** Opening SOURCE MATERIAL block **

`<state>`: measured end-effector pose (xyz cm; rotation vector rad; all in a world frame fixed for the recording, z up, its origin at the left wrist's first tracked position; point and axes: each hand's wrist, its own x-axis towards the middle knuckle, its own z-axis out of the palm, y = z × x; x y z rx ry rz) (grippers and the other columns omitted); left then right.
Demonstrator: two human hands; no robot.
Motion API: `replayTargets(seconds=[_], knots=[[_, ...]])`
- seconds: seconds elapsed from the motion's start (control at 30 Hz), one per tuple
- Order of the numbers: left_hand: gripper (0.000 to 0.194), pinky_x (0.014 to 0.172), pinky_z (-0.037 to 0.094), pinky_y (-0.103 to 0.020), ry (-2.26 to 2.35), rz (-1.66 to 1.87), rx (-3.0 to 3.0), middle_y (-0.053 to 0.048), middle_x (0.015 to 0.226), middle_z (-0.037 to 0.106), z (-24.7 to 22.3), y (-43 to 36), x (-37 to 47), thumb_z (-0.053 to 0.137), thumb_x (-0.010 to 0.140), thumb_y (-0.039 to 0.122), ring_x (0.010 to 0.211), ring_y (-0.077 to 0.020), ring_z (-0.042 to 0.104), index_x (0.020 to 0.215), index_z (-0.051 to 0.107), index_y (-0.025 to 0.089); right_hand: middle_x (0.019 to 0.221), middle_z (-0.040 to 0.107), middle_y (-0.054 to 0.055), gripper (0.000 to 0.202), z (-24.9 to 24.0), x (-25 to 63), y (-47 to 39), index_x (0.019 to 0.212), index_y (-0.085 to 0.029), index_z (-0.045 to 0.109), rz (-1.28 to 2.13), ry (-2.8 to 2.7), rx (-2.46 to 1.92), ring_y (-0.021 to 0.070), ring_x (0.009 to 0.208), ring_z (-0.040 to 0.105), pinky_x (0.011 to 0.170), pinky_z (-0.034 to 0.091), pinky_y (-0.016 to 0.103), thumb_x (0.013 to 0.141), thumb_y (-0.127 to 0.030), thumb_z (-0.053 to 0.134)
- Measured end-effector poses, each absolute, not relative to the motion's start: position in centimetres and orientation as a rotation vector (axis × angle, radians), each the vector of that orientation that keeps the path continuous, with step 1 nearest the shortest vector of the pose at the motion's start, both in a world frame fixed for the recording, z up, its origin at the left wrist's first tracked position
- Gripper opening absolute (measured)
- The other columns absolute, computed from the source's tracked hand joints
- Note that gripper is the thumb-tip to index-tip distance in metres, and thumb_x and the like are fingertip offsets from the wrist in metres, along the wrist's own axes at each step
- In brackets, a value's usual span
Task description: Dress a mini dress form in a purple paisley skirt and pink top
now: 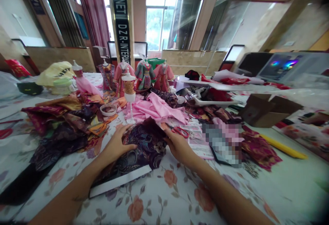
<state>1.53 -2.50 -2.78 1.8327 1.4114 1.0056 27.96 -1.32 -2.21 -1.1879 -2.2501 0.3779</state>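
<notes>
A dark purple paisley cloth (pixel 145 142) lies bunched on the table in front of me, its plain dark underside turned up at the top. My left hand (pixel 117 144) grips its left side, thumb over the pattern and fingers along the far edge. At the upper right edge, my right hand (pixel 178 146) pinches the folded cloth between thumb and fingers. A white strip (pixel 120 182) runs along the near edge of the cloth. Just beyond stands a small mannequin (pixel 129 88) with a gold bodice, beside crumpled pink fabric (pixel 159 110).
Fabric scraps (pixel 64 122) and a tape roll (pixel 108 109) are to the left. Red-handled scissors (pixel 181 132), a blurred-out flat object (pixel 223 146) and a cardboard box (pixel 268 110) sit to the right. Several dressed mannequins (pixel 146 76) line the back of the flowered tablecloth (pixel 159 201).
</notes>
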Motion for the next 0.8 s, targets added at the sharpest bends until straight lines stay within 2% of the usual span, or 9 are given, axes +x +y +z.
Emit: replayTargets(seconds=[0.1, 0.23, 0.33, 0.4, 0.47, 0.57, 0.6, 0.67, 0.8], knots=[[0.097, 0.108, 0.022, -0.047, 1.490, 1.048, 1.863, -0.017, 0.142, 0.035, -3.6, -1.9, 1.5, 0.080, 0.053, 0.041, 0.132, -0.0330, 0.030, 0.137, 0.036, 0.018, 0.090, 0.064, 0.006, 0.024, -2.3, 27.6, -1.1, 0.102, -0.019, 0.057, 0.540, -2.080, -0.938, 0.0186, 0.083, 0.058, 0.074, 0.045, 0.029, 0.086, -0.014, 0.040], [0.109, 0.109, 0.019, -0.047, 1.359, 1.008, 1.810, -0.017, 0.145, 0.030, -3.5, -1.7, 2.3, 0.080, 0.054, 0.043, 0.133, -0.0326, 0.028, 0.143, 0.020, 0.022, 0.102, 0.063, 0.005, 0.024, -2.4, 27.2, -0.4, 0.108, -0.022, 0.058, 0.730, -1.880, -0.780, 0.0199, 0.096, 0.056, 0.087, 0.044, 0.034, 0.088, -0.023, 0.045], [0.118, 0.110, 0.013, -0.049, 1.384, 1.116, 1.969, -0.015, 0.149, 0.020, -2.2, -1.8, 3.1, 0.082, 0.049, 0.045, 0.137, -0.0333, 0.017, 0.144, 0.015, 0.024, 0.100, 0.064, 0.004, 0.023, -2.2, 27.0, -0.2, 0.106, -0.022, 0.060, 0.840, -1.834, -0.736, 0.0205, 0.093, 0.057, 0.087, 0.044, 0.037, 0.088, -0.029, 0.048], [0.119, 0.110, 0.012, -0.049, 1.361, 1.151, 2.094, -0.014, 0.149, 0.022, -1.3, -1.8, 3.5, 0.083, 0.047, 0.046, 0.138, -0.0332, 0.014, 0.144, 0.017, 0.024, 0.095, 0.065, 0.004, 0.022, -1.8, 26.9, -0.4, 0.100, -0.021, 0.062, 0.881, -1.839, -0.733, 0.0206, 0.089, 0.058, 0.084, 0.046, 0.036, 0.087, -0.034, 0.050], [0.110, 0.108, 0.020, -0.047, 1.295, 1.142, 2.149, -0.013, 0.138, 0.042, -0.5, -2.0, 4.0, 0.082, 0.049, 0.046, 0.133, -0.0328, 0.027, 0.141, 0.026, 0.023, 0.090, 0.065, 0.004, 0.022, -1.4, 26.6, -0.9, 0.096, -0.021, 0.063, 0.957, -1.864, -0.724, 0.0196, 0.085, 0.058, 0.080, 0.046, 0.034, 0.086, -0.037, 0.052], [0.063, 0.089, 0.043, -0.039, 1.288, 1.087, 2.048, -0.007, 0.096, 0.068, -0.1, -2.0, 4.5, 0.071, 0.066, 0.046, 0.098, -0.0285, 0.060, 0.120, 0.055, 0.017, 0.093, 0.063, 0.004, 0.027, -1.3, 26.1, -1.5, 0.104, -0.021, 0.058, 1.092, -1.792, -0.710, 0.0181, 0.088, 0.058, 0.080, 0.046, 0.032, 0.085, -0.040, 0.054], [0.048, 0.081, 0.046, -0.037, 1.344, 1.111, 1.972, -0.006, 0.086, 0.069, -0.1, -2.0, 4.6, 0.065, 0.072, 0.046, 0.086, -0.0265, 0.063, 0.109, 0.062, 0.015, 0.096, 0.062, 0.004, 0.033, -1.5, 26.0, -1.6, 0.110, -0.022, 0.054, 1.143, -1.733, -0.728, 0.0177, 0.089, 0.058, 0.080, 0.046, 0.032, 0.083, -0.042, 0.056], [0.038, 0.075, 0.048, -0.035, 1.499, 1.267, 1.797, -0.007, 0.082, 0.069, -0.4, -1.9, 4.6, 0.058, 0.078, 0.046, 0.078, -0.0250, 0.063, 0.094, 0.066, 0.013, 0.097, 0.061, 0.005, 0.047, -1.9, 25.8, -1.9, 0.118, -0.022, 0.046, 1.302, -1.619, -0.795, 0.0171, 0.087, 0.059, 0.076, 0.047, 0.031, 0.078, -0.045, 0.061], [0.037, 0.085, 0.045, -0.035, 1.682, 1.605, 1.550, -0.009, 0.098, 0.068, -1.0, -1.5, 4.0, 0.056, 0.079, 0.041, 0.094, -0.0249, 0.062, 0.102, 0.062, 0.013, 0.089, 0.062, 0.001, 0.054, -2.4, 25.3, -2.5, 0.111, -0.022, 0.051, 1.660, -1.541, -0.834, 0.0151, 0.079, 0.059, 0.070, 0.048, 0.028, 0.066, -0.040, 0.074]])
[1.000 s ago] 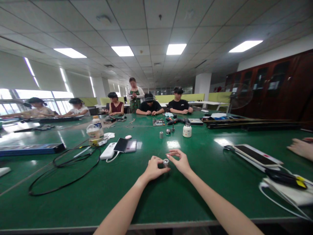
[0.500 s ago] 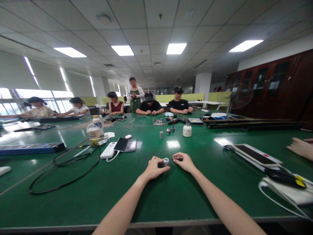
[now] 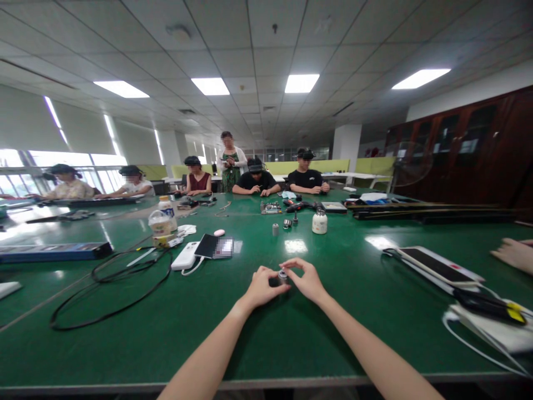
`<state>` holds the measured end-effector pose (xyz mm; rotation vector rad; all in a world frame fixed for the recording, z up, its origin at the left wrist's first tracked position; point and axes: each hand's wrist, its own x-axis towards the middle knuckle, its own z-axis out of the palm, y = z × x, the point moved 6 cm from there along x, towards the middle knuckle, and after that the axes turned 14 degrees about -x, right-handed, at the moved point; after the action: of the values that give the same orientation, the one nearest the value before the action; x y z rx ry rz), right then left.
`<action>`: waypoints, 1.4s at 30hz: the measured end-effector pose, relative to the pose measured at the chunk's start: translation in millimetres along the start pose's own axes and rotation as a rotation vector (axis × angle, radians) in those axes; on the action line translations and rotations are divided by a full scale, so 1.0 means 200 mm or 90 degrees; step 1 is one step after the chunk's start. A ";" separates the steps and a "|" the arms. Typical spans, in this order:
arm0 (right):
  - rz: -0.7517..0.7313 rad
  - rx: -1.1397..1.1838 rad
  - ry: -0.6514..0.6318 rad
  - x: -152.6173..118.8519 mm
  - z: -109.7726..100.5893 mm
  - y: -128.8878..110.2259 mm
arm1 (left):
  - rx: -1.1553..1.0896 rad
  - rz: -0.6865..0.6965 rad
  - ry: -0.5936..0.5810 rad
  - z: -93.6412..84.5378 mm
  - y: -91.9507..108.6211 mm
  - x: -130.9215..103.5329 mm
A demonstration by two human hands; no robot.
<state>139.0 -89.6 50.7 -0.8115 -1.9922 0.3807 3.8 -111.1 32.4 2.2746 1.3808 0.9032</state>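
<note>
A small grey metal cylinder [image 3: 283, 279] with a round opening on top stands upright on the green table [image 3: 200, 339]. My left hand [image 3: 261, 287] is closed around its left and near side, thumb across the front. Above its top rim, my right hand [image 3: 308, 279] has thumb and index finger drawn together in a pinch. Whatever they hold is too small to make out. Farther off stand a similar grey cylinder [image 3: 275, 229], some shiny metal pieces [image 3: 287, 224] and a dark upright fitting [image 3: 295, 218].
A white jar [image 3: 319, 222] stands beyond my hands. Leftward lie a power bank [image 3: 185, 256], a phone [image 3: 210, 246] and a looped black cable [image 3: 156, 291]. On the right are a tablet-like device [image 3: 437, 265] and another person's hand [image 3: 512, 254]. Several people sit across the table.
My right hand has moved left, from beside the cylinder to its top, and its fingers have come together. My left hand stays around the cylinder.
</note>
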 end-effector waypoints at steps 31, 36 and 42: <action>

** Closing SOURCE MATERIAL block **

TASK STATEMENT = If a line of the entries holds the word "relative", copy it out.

TASK SOLUTION =
- Measured end-effector poses, each absolute, not relative to the motion's start: position in centimetres and orientation as a rotation vector (axis × angle, radians), each the vector of that orientation that keeps the path continuous, with step 1 nearest the shortest vector of the pose at the motion's start, both in a world frame fixed for the recording, z up, its origin at the left wrist's first tracked position
`<action>`: waypoints, 1.4s at 30hz: the measured end-effector pose, relative to the pose measured at the chunk's start: translation in millimetres along the start pose's own axes and rotation as a rotation vector (axis × angle, radians) in those axes; on the action line translations and rotations are divided by a full scale, so 1.0 means 200 mm or 90 degrees; step 1 is one step after the chunk's start. A ";" separates the steps and a "|" the arms. Typical spans, in this order:

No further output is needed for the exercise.